RECORDS TO PROCESS:
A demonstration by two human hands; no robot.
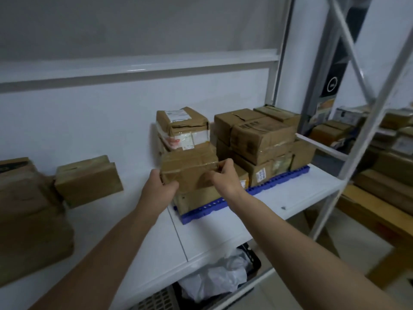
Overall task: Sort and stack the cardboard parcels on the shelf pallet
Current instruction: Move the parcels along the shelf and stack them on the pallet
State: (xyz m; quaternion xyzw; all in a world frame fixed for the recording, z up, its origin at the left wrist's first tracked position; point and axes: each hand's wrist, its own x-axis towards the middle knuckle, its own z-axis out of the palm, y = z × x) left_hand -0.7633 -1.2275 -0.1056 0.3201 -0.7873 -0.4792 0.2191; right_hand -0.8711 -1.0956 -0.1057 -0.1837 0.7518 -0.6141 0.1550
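Note:
A small taped cardboard parcel (pixel 190 168) is held between both hands over the front left of the blue pallet (pixel 263 189). My left hand (pixel 159 186) grips its left side and my right hand (pixel 225 177) grips its right side, fingers curled over the top edge. It sits on or just above a lower parcel (pixel 196 198) on the pallet. Behind it stands a parcel with white labels (pixel 183 126). To the right, several brown parcels (pixel 261 135) are stacked in two layers on the pallet.
The pallet lies on a white shelf (pixel 290 198) with metal uprights (pixel 368 121) at the right. Loose parcels (pixel 89 180) and a big box (pixel 29 220) lie on the shelf's left. A black crate with white plastic (pixel 221 278) sits below. More boxes fill the neighbouring rack (pixel 380 142).

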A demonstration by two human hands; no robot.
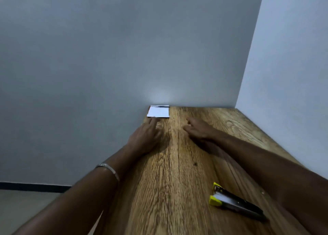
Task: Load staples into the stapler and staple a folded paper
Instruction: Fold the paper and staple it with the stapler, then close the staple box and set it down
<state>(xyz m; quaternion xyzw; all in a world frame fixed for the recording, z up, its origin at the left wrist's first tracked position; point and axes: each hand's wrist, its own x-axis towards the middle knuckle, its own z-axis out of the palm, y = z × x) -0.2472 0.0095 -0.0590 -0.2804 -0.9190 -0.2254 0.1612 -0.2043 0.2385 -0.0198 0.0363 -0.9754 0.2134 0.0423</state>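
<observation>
Both hands stretch toward folded paper (158,111) at table (177,181) far edge, by wall: left hand (144,137) fingers straight, tips nearly touching it; right hand (196,130) relaxed, empty. Stapler (234,201) lies open near pt, prob. parked w/ magazine exposed.

A long wood-grain tabletop (177,181) set into a wall corner carries a white folded paper (158,111) at its far left edge and, nearer on the right, a somewhat blurred yellow-and-black stapler (236,202), apparently hinged open.
</observation>
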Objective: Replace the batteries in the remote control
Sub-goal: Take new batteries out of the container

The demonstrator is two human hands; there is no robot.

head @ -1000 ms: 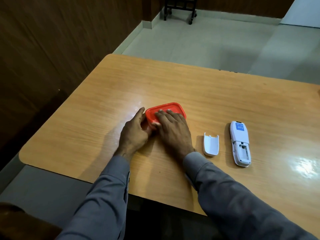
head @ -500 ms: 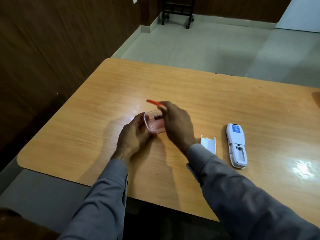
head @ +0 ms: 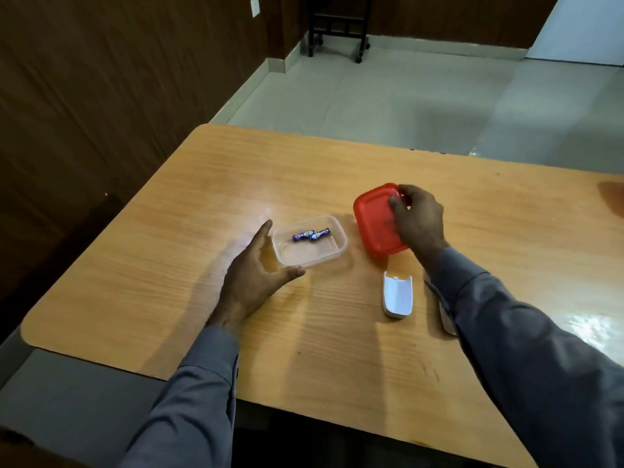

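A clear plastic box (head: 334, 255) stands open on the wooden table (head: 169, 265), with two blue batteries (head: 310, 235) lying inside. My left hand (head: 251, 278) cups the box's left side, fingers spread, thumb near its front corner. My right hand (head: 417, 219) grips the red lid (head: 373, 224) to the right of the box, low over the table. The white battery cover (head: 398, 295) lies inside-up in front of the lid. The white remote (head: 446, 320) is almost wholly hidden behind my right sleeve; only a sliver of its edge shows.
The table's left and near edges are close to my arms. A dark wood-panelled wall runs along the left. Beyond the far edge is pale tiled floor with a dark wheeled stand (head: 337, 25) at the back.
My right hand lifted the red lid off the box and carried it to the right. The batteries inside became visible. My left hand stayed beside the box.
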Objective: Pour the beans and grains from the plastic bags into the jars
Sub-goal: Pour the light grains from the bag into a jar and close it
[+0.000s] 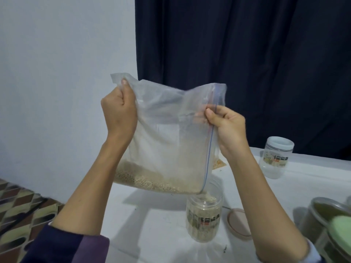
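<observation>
I hold a clear zip bag up above the white table, tilted so its zip edge runs down the right side. My left hand grips the bag's upper left corner. My right hand pinches the zip edge. Pale grains lie along the bag's lower edge and spill from its lower right corner into an open clear jar below. That jar is partly filled with the same grains.
A beige lid lies flat to the right of the open jar. A lidded clear jar stands at the back right. Jars with green contents crowd the right edge. A patterned floor shows at left.
</observation>
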Tool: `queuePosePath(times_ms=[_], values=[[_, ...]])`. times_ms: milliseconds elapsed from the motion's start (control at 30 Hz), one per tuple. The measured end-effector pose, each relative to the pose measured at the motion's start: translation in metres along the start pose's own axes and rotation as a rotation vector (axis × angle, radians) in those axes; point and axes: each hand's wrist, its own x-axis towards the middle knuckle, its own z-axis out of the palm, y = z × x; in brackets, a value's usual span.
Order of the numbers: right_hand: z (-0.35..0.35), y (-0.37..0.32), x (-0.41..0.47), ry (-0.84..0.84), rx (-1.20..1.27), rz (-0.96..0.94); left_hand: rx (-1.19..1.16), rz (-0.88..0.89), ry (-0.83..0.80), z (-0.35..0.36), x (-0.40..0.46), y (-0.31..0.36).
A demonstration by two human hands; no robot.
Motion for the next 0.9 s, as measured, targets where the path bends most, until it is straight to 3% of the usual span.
queuePosePath(times_ms=[500,600,900], values=[[0.005,0.001,-0.004,0.032,0.093,-0.016,-0.006,-0.015,0.022,-0.006,0.000,-0.002],[0.004,-0.001,-0.007,-0.034,0.107,0.010,0.002,-0.028,0.027,-0.007,0.000,-0.003],[0.002,0.002,-0.009,0.033,0.139,0.030,0.002,-0.053,0.009,-0.007,-0.001,-0.004]])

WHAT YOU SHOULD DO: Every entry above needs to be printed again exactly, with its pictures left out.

SOLUTION TO THE EXERCISE:
A demonstration by two human hands; no robot.
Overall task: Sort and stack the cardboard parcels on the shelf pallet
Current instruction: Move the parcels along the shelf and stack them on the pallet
State: (xyz m; quaternion xyzw; all in a world frame fixed for the recording, z up, its origin at the left wrist's first tracked position; point and axes: each hand's wrist, its own x-axis towards the middle knuckle, its own z-axis out of the palm, y = z × x) left_hand -0.7633 -1.2275 -0.1056 0.3201 -0.7873 -0.4792 0.2191; right_hand -0.8711 -1.0956 -0.1057 -0.1837 0.7518 -0.6141 0.1550
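Note:
A small taped cardboard parcel (pixel 190 168) is held between both hands over the front left of the blue pallet (pixel 263 189). My left hand (pixel 159 186) grips its left side and my right hand (pixel 225 177) grips its right side, fingers curled over the top edge. It sits on or just above a lower parcel (pixel 196 198) on the pallet. Behind it stands a parcel with white labels (pixel 183 126). To the right, several brown parcels (pixel 261 135) are stacked in two layers on the pallet.
The pallet lies on a white shelf (pixel 290 198) with metal uprights (pixel 368 121) at the right. Loose parcels (pixel 89 180) and a big box (pixel 29 220) lie on the shelf's left. A black crate with white plastic (pixel 221 278) sits below. More boxes fill the neighbouring rack (pixel 380 142).
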
A demonstration by two human hands; no robot.
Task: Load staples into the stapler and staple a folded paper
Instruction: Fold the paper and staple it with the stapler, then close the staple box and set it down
<state>(xyz m; quaternion xyzw; all in a world frame fixed for the recording, z up, its origin at the left wrist's first tracked position; point and axes: each hand's wrist, its own x-axis towards the middle knuckle, its own z-axis out of the palm, y = z × x) -0.2472 0.0095 -0.0590 -0.2804 -0.9190 -0.2254 0.1612 -0.2043 0.2385 -0.0198 0.0363 -0.9754 0.2134 0.0423</state>
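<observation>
Both hands stretch toward folded paper (158,111) at table (177,181) far edge, by wall: left hand (144,137) fingers straight, tips nearly touching it; right hand (196,130) relaxed, empty. Stapler (234,201) lies open near pt, prob. parked w/ magazine exposed.

A long wood-grain tabletop (177,181) set into a wall corner carries a white folded paper (158,111) at its far left edge and, nearer on the right, a somewhat blurred yellow-and-black stapler (236,202), apparently hinged open.
</observation>
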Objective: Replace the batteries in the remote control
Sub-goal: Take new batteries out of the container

The demonstrator is two human hands; there is no robot.

head @ -1000 ms: 
head @ -500 ms: 
head @ +0 ms: 

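A clear plastic box (head: 334, 255) stands open on the wooden table (head: 169, 265), with two blue batteries (head: 310, 235) lying inside. My left hand (head: 251, 278) cups the box's left side, fingers spread, thumb near its front corner. My right hand (head: 417, 219) grips the red lid (head: 373, 224) to the right of the box, low over the table. The white battery cover (head: 398, 295) lies inside-up in front of the lid. The white remote (head: 446, 320) is almost wholly hidden behind my right sleeve; only a sliver of its edge shows.
The table's left and near edges are close to my arms. A dark wood-panelled wall runs along the left. Beyond the far edge is pale tiled floor with a dark wheeled stand (head: 337, 25) at the back.
My right hand lifted the red lid off the box and carried it to the right. The batteries inside became visible. My left hand stayed beside the box.
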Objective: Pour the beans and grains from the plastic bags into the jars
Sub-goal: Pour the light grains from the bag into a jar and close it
[+0.000s] 
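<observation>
I hold a clear zip bag up above the white table, tilted so its zip edge runs down the right side. My left hand grips the bag's upper left corner. My right hand pinches the zip edge. Pale grains lie along the bag's lower edge and spill from its lower right corner into an open clear jar below. That jar is partly filled with the same grains.
A beige lid lies flat to the right of the open jar. A lidded clear jar stands at the back right. Jars with green contents crowd the right edge. A patterned floor shows at left.
</observation>
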Tool: `queuePosePath(times_ms=[_], values=[[_, ...]])`. times_ms: milliseconds elapsed from the motion's start (control at 30 Hz), one per tuple. The measured end-effector pose, each relative to the pose measured at the motion's start: translation in metres along the start pose's own axes and rotation as a rotation vector (axis × angle, radians) in those axes; point and axes: each hand's wrist, its own x-axis towards the middle knuckle, its own z-axis out of the palm, y = z × x; in brackets, a value's usual span.
Order of the numbers: right_hand: z (-0.35..0.35), y (-0.37..0.32), x (-0.41..0.47), ry (-0.84..0.84), rx (-1.20..1.27), rz (-0.96..0.94); left_hand: rx (-1.19..1.16), rz (-0.88..0.89), ry (-0.83..0.80), z (-0.35..0.36), x (-0.40..0.46), y (-0.31..0.36).
A demonstration by two human hands; no robot.
Motion for the next 0.9 s, as measured, targets where the path bends most, until it is straight to 3% of the usual span.
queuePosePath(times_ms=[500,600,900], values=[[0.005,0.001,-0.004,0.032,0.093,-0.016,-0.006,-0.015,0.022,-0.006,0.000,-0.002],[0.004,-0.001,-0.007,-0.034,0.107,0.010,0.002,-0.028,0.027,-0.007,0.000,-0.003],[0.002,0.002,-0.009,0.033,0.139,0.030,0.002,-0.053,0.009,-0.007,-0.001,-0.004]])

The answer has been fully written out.